Gather, from the listing beneath this task, every line holding the string "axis".

━━ Available data

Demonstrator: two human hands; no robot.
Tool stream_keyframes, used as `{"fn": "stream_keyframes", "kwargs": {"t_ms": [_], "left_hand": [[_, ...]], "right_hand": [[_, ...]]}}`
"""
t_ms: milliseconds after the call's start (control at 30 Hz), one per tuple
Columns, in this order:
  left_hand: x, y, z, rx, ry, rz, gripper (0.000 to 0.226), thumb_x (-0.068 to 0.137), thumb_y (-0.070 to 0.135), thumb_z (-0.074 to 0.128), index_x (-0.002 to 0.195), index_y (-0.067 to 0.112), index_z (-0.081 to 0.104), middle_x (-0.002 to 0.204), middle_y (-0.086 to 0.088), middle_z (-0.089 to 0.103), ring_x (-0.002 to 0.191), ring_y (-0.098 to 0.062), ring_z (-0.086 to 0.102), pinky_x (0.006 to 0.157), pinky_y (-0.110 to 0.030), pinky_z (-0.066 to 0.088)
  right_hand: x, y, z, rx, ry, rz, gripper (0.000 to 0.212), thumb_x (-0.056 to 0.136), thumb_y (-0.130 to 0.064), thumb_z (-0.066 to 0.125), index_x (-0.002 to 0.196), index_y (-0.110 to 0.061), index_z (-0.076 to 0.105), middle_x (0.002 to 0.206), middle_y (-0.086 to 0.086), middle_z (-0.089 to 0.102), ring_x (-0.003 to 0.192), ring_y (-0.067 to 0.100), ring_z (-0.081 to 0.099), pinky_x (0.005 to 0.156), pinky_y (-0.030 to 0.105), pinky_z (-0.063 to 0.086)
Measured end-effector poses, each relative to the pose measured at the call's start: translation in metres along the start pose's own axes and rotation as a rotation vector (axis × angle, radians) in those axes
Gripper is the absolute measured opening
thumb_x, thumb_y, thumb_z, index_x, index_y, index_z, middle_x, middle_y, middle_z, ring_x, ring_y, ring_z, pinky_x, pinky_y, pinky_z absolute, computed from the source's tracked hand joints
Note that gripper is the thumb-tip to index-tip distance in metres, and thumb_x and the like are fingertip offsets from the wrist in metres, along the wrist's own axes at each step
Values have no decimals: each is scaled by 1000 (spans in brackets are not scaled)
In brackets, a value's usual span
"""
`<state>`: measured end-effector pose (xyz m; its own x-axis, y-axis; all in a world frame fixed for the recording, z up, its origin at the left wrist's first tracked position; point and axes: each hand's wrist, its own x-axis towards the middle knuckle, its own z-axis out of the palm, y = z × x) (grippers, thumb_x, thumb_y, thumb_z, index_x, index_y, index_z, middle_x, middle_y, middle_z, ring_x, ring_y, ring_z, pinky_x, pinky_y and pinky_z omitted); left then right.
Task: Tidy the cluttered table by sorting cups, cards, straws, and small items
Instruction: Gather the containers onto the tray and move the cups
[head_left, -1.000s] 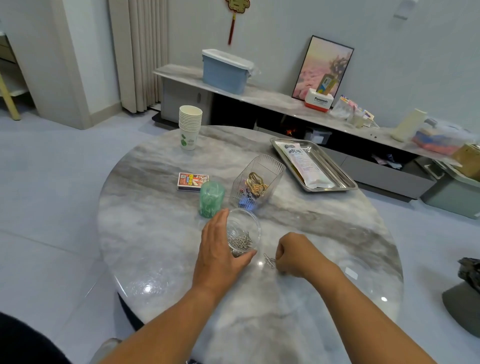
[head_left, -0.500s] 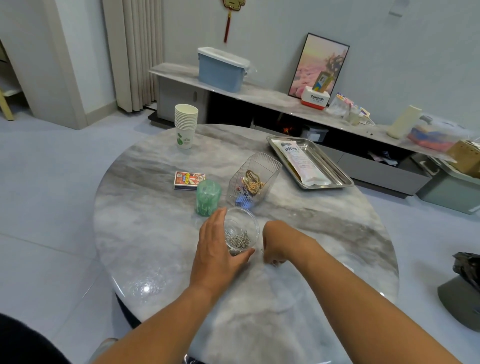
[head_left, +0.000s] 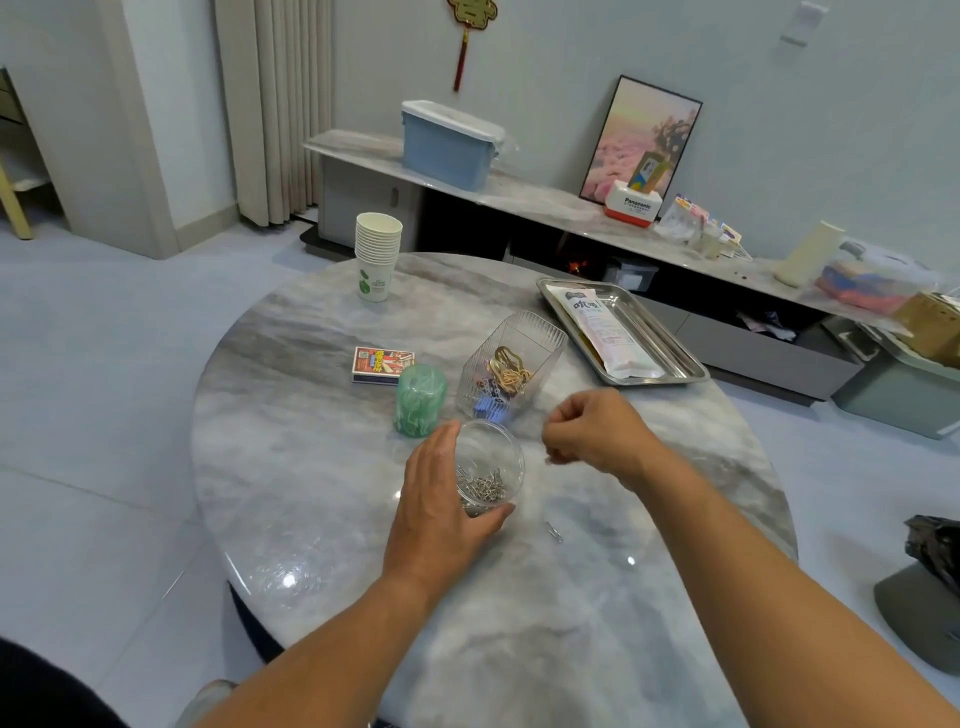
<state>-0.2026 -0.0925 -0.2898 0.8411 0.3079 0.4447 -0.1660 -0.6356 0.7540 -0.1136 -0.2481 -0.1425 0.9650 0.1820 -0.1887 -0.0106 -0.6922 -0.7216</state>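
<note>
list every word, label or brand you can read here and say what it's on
"Panasonic": on the red and white box on the far shelf.
Large characters on the white packet in the metal tray: too blurred to read.
Print on the card box: too small.
Green logo on the paper cups: unreadable.
Red wall ornament: not legible.

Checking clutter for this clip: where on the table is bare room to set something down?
Bare marble lies left of the card box and green cup, and along the near edge. Crowded: the centre, around the clear jar, ribbed holder and both hands; the tray fills far right.
</note>
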Motion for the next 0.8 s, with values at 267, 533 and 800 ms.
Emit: {"fn": "stream_keyframes", "kwargs": {"t_ms": [267,533,800], "left_hand": [[-1,4,-2,-21,-5,-10,110,68,49,88,154,21,25,153,6,36,141,-12,31,113,-22,31],[0,2,0,0,0,-1,111,65,49,88,153,13,31,151,0,41,140,-19,36,114,-29,36],[-2,1,-1,-7,-3,3,112,66,50,88,154,15,28,152,1,40,141,-17,35,114,-28,35]], "right_hand": [[-1,-9,14,-234,58,-54,5,86,-5,76,82,-4,74,78,13,75,71,24,76,70,40,65],[-15,32,39,-884,-254,73,8,76,-2,69,84,-3,72,84,12,70,76,28,68,63,31,57],[-16,34,40,-887,-284,94,15,75,-6,69,89,-1,70,87,13,68,76,27,63,60,26,48]]}}
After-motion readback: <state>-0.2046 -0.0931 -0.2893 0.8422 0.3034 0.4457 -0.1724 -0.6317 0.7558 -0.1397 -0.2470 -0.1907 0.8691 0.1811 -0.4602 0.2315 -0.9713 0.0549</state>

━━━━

# [Result]
Measured end-effector poses, each relative to the pose measured at the call's start: translation in metres along the start pose's own axes and rotation as a rotation vector (axis × angle, radians) in those axes
`<state>`: measured end-effector pose (xyz m; its own x-axis, y-axis; all in a world frame fixed for the recording, z up, its origin at the left wrist's first tracked position; point and axes: each hand's wrist, its own x-axis towards the middle knuckle, its own z-axis out of the palm, y = z × x) (grippers, thumb_x, thumb_y, thumb_z, index_x, index_y, index_z, middle_x, middle_y, middle_z, ring_x, ring_y, ring_z, pinky_x, pinky_y and pinky_z omitted); left then right.

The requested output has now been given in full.